We think the reason is trust: that HMRC, sellers of financial products like mortgages and insurance, and landlords just don’t trust SEPs. HMRC in particular seem to have a working assumption that they are going to lie on their Tax Returns: not declare income, claim false expenses.

And articles joshingly listing the 10 Best Excuses for Missing the 31st January Deadline don’t help. This all leads to a lack of understanding of the challenges of being self-employed, and exacerbates the isolation and disconnection felt by many SEPs (we welcome the launch of Community, the first ‘union’ for the self-employed).

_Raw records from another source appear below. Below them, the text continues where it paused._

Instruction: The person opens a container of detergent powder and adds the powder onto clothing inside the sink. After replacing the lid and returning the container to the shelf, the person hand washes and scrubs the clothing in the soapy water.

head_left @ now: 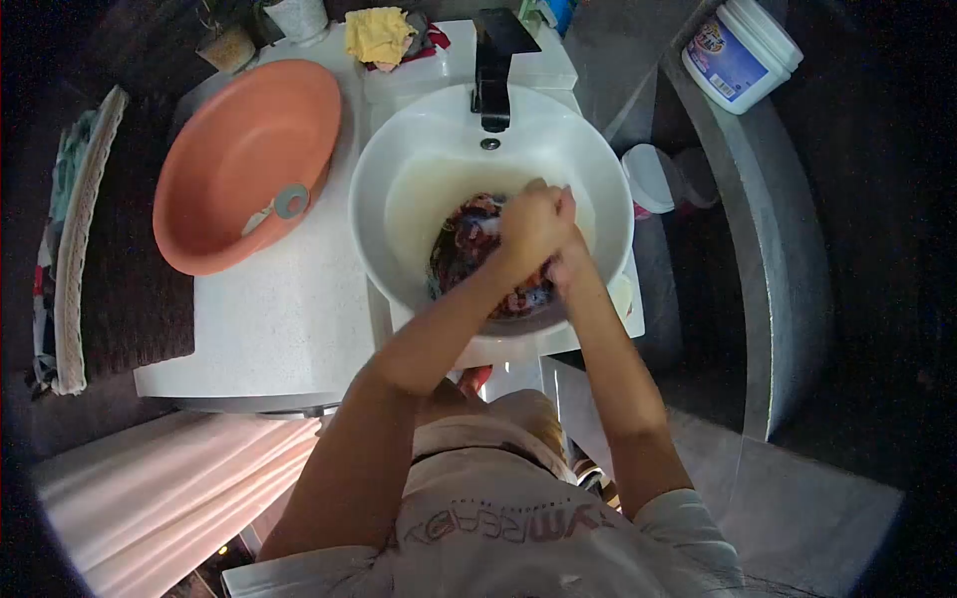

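A dark patterned cloth (467,242) lies bunched in cloudy water inside a white basin (374,234). Over its right side, my left hand (534,227) and my right hand (568,257) are pressed together. Motion smears my left hand a little. Both sets of fingers are curled closed, with part of the wet cloth gathered between and beneath them. Exactly how much fabric each one grips is hidden. Above the hands, at the back of the basin, stands a black faucet (492,85).
An orange plastic tub (229,149) sits on the white counter (269,334) at the left. A folded yellow cloth (379,36) lies behind the basin. A white bucket with a blue label (738,60) stands on a ledge at the upper right. Another white container (648,177) is lower down.
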### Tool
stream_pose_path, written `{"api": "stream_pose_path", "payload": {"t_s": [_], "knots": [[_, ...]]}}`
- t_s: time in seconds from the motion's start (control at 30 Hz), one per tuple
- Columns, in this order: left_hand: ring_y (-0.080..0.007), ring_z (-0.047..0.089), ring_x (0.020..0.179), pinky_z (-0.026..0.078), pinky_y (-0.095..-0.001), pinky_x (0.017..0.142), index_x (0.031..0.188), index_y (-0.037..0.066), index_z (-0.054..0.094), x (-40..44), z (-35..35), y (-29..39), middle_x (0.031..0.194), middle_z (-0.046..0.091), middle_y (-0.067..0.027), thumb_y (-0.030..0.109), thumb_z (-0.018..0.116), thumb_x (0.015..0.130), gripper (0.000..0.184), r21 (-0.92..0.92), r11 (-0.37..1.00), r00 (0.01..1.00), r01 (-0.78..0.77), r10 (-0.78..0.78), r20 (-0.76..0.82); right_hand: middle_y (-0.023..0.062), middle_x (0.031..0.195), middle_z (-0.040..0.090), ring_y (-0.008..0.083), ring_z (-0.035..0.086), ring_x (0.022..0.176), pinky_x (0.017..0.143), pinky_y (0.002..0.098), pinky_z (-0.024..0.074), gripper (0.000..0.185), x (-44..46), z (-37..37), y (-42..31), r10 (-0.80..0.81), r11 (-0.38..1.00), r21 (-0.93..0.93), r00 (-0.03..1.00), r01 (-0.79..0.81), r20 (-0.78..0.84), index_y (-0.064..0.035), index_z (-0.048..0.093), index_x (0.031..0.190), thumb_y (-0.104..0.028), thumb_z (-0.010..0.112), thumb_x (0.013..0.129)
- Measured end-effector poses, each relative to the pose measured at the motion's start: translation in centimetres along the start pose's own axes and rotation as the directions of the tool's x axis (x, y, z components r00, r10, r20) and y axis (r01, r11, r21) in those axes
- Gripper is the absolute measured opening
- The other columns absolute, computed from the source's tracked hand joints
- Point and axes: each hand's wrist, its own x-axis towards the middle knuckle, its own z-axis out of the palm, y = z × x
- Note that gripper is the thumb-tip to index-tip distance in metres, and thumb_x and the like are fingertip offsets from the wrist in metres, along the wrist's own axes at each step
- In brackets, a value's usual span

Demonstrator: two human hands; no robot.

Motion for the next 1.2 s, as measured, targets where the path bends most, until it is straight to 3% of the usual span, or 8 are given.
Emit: {"api": "stream_pose_path", "payload": {"t_s": [0.17,0.27,0.37,0.57,0.77,0.97,1.1,1.2], "knots": [[-0.0367,0.057,0.079,0.045,-0.0454,0.066,0.059,0.006,0.059,-1.2,0.3,0.7,0.075,0.055,-0.0192,0.028,0.058,0.077,0.029,-0.015,0.999,0.978,0.041,-0.044,-0.202,0.0087,0.103,0.058,0.0205,0.055,0.094,0.082,0.0333,0.0455,0.033,-1.1,0.9,0.8,0.008,0.978,-0.205,0.989,-0.039,-0.15,-0.0056,0.053,0.109,-0.031,0.04,0.092],[-0.0377,0.057,0.08,0.046,-0.0445,0.07,0.064,0.004,0.061,-2.3,0.1,0.8,0.077,0.056,-0.0188,0.025,0.057,0.078,0.025,0.09,0.982,0.938,-0.164,0.184,-0.294,0.0079,0.101,0.058,0.018,0.056,0.092,0.078,0.0309,0.0464,0.031,1.4,-4.3,4.8,-0.316,0.853,0.522,0.815,0.019,0.486,-0.0052,0.054,0.106,-0.03,0.042,0.091],[-0.0401,0.057,0.066,0.047,-0.0454,0.062,0.064,0.0,0.059,0.3,0.1,-2.4,0.072,0.057,-0.0235,0.022,0.054,0.082,0.029,0.062,0.995,0.983,0.072,-0.061,-0.173,0.0102,0.101,0.059,0.022,0.058,0.087,0.074,0.0347,0.0488,0.03,-1.6,3.8,0.3,-0.061,0.977,-0.215,0.957,-0.001,-0.283,-0.0041,0.053,0.107,-0.026,0.041,0.093],[-0.0404,0.056,0.066,0.044,-0.0459,0.059,0.071,-0.002,0.057,4.5,-1.8,-6.8,0.069,0.056,-0.0237,0.029,0.052,0.086,0.035,-0.018,0.998,0.98,-0.06,0.055,-0.193,0.0127,0.099,0.06,0.0234,0.058,0.088,0.08,0.0365,0.0486,0.026,-0.6,2.2,-1.6,-0.051,0.998,-0.059,0.957,0.036,-0.284,0.0013,0.053,0.107,-0.017,0.044,0.09],[-0.0361,0.054,0.09,0.045,-0.0441,0.075,0.099,-0.005,0.052,1.7,-2.3,-7.6,0.095,0.055,-0.0223,0.028,0.066,0.075,0.043,0.32,0.885,0.902,-0.337,0.206,0.381,0.0224,0.111,0.057,0.0317,0.055,0.103,0.09,0.0364,0.0404,0.045,2.0,-3.1,-0.6,-0.645,0.295,-0.955,0.74,0.007,-0.194,0.0032,0.048,0.12,-0.017,0.056,0.081],[-0.0371,0.053,0.094,0.044,-0.0449,0.078,0.102,0.002,0.051,3.4,1.0,-7.4,0.098,0.054,-0.0214,0.011,0.061,0.072,0.032,0.258,0.964,0.977,-0.066,0.011,0.211,0.0172,0.128,0.046,0.0282,0.044,0.118,0.099,0.0352,0.0331,0.054,2.4,-3.9,0.6,-0.555,0.614,-0.777,0.776,0.139,-0.3,-0.0013,0.043,0.127,-0.037,0.053,0.087],[-0.0392,0.056,0.075,0.046,-0.0445,0.069,0.096,0.008,0.048,-0.5,0.0,-2.2,0.087,0.051,-0.0197,0.01,0.058,0.073,0.025,-0.402,0.911,0.995,-0.095,0.08,-0.054,0.0087,0.119,0.053,0.0213,0.05,0.11,0.094,0.0366,0.0388,0.057,-0.6,0.7,-2.7,0.02,0.995,0.095,0.99,-0.006,-0.141,-0.0107,0.046,0.126,-0.053,0.038,0.09],[-0.0391,0.056,0.072,0.047,-0.0455,0.065,0.095,0.008,0.048,-3.7,-3.9,2.6,0.088,0.049,-0.0189,0.015,0.061,0.071,0.028,-0.279,0.957,0.976,-0.078,0.131,0.176,0.0117,0.122,0.049,0.025,0.05,0.109,0.095,0.0366,0.0392,0.05,-0.5,-2.7,-0.4,-0.374,0.783,-0.478,0.915,0.398,0.149,-0.0053,0.045,0.125,-0.041,0.044,0.09]]}}
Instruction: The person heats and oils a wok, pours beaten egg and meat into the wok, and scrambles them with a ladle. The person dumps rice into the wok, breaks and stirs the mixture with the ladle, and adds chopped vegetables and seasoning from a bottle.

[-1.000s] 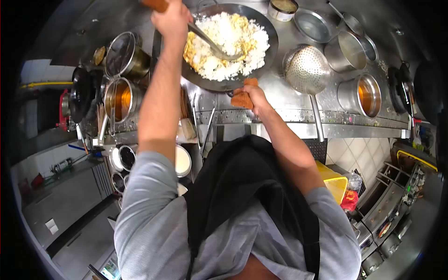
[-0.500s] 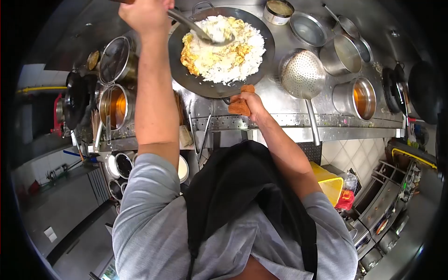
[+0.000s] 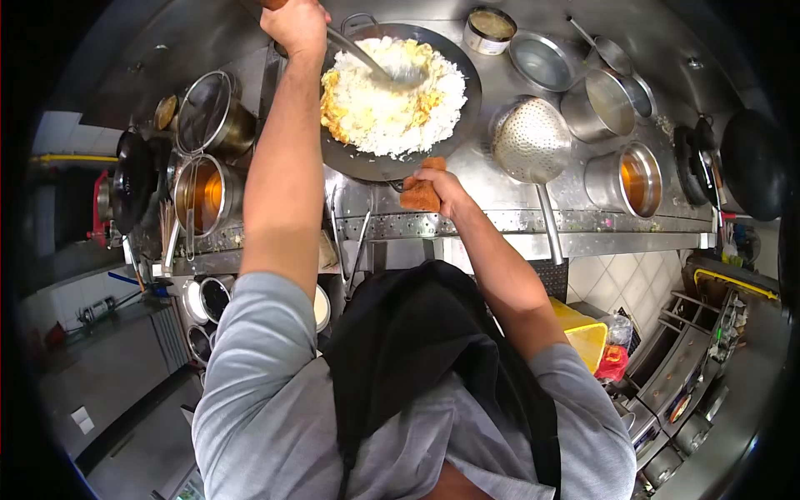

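My left hand (image 3: 297, 29) is closed around the wooden end of a long metal ladle (image 3: 357, 52). The ladle's head is down in white rice mixed with yellow egg (image 3: 392, 112), partly blurred. Rice and egg sit in a dark wok (image 3: 354, 165) on the steel stove top. At the wok's near rim, my right hand (image 3: 446, 187) is closed on a folded brown cloth (image 3: 421, 197), pressed against the small loop handle there. A second loop handle shows at the far rim.
A perforated skimmer (image 3: 532, 142) lies right of the wok. Beyond it stand metal pots (image 3: 598, 107), a pot of amber liquid (image 3: 625, 179) and an open tin (image 3: 489, 32). More pots (image 3: 208, 193) stand at left. Tongs (image 3: 354, 237) hang over the near edge.
My left hand and the ladle have shifted right and slightly down; the ladle's head has moved into the rice. My right hand still grips the cloth at the wok's handle. The view has shifted slightly.
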A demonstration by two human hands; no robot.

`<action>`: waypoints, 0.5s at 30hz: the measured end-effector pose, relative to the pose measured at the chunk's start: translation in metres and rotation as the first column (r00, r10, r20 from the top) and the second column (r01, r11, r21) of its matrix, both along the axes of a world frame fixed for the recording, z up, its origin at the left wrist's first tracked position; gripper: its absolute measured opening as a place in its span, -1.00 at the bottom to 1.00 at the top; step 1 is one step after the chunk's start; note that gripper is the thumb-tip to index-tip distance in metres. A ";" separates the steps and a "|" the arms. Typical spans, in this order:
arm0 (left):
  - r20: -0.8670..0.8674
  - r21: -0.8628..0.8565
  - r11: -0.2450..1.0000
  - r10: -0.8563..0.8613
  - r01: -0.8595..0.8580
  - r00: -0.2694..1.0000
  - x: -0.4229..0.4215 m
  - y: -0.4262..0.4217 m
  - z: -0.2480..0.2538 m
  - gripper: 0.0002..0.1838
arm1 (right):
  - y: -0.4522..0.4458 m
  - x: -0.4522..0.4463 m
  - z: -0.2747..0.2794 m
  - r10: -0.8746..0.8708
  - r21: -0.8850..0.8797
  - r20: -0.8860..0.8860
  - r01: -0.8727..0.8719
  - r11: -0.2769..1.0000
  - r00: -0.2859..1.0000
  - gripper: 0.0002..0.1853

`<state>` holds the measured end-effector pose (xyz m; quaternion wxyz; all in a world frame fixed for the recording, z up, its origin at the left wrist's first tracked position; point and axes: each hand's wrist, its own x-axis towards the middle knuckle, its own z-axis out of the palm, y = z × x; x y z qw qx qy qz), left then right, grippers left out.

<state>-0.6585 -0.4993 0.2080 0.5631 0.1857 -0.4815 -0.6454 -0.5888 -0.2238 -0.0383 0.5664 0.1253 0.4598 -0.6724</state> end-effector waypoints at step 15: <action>0.220 0.061 0.993 0.086 -0.101 0.972 0.068 0.000 0.035 -0.73 | 0.050 0.098 0.044 -0.056 -0.018 -0.079 0.055 0.998 0.995 -0.57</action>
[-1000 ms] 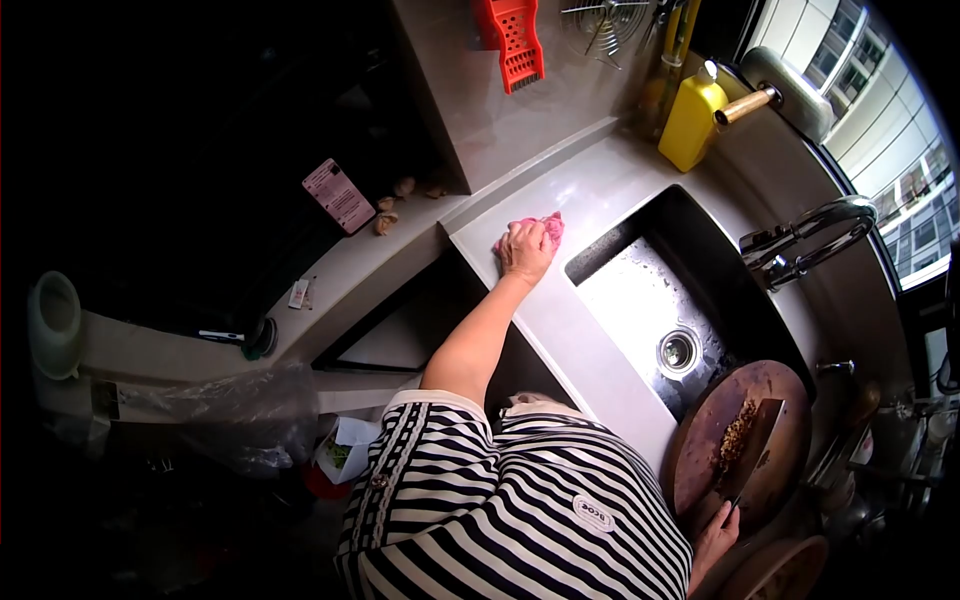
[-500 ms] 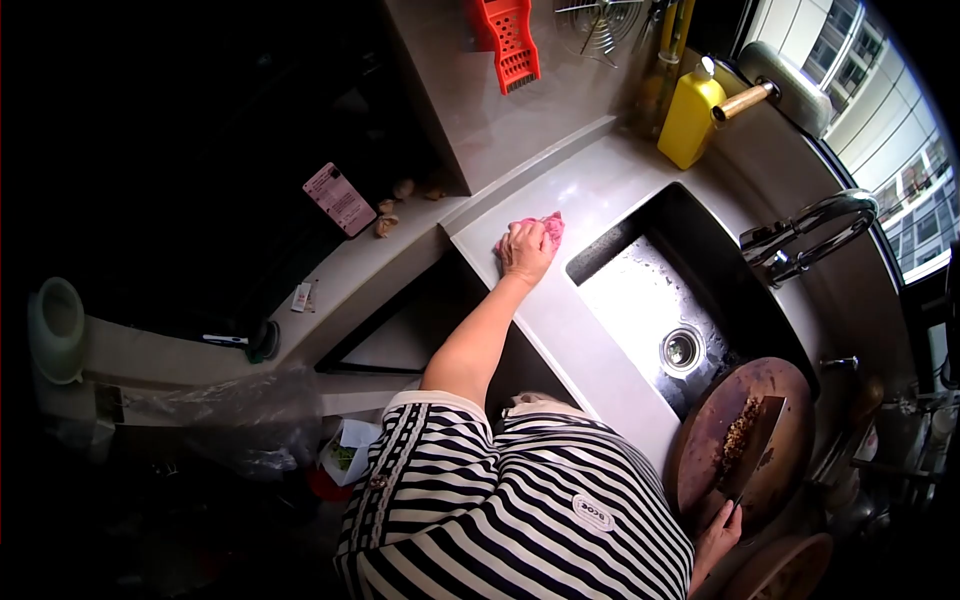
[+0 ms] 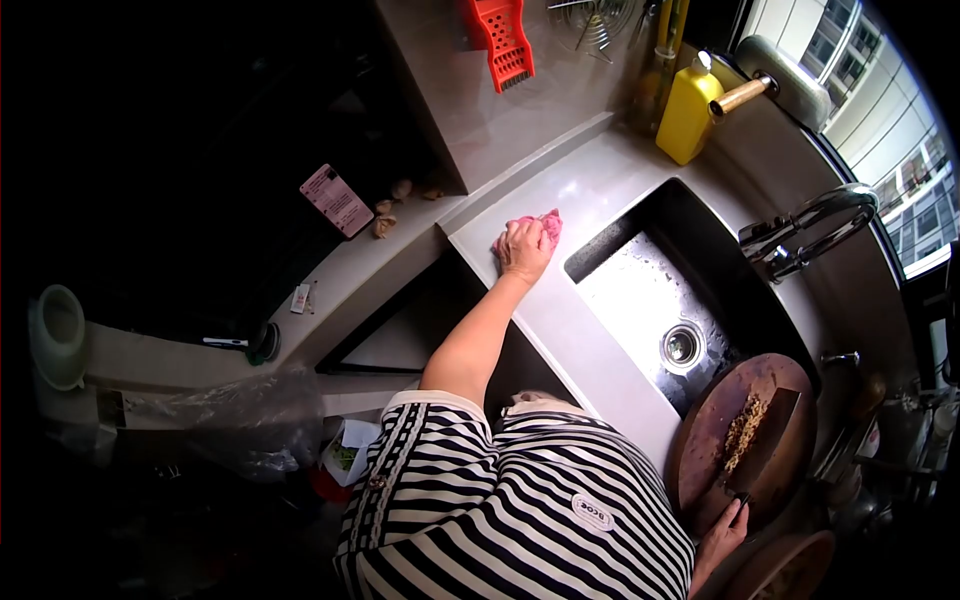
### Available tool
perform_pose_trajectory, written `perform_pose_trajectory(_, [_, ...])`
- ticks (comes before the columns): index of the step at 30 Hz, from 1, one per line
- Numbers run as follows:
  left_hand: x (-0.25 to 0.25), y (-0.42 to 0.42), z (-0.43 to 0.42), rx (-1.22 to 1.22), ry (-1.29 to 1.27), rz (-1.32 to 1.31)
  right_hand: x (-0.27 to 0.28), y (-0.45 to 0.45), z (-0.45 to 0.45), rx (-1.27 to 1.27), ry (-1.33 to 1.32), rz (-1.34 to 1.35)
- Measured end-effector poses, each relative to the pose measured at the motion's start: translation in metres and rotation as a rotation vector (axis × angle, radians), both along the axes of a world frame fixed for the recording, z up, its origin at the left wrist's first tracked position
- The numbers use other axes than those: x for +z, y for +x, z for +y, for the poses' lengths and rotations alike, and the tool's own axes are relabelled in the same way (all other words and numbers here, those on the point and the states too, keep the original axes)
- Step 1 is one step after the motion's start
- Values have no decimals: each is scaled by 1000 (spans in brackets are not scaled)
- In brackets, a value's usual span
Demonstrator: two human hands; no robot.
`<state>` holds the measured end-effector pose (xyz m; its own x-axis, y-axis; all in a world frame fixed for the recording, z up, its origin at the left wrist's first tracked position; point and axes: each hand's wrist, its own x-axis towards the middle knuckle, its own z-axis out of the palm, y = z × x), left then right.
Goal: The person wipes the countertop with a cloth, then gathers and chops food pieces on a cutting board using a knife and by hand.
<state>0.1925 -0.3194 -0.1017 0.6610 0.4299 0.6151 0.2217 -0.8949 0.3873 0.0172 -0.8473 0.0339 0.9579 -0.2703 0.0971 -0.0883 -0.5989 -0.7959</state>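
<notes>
My left hand (image 3: 526, 250) is closed over a crumpled pink cloth (image 3: 551, 224), pressed on the pale counter (image 3: 560, 318) left of the sink. At the lower right, my right hand (image 3: 724, 532) grips the dark handle of a cleaver (image 3: 773, 436). Its wide blade lies over a round wooden chopping board (image 3: 700, 440), beside a strip of chopped brown bits (image 3: 742, 432). The board overlaps the near end of the sink (image 3: 640, 290).
A chrome faucet (image 3: 800, 240) arches at the sink's right. Behind stands a yellow bottle (image 3: 690, 115) near a wooden handle (image 3: 742, 96). A red grater (image 3: 505, 45) hangs on the wall. Garlic (image 3: 384, 225) and a pink card (image 3: 337, 200) lie on the left ledge.
The cleaver's blade has tilted and looks darker, and my right hand has shifted slightly up and to the right. My left hand stays on the cloth. The view has moved a little.
</notes>
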Motion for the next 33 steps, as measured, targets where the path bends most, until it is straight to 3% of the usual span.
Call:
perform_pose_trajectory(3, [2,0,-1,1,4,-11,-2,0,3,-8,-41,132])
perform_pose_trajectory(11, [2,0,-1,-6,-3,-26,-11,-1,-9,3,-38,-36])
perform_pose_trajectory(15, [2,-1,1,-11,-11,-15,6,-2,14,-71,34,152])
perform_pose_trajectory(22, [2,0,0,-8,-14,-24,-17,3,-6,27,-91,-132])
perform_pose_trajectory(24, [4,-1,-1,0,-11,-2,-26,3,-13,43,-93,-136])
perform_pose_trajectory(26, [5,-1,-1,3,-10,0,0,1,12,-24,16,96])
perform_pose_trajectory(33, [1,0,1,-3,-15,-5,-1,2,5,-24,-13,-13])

‘by the end of 2020 there will be more SEPs than public sector employees’

This has always led government to try to change SEP’s tax status to PAYE so that they pay the correct tax monthly – hence, Making Tax Digital.

Witness also HMRC taking gig economy companies to tribunals to move workers to employee status (Uber lost their first hearing, as did Addison Lee and Pimlico Plumbers; Deliveroo won). This distrust has spread to financial services (ask any SEP who has applied for a mortgage if you dare) and to landlords requiring larger deposits from SEPs.

So, given the relentless march towards self-employment, we believe that SEPs have to take steps to prove their trustworthiness. It certainly doesn’t help that their financial management is often so poor, and using DIY solutions like QuickBooks and 1 Tap Receipts to do their books consistently late and inaccurately increases scepticism.

Easy As 123 offers a total digital bookkeeping solution that is 100% accurate and on-time and takes care of everything including submission to HMRC. Solutions like ours can help to build trust, not just between SEPs and HMRC but with financial services and landlords who must be able to have as much confidence in a Tax Return to evaluate a customer or tenant as a payslip.

It also needs action from the other side: the government-commissioned Taylor Report on the gig economy’s model of treating workers as self-employed suggested a hybrid ‘Dependent Contractor’. Instead of tinkering with labels, we feel that government should be striving to improve the working conditions and living standards of SEPs (e.g. National Minimum Wage, parental leave, access to pensions and savings) and how they are viewed by banks, insurance companies, and so on.

We support IPSE’s view that many SEPs choose that status because it suits their lifestyle/work-life balance, and so it shouldn’t always be seen as a negative choice, not when it is due to become a condition that most people experience at least once in their working lives.

Indeed, many of our workers at Easy As 123 will continue the bookkeepers’ tradition of being self-employed (maybe because they’re the only ones who can properly deal with submitting their Tax Return to HMRC!).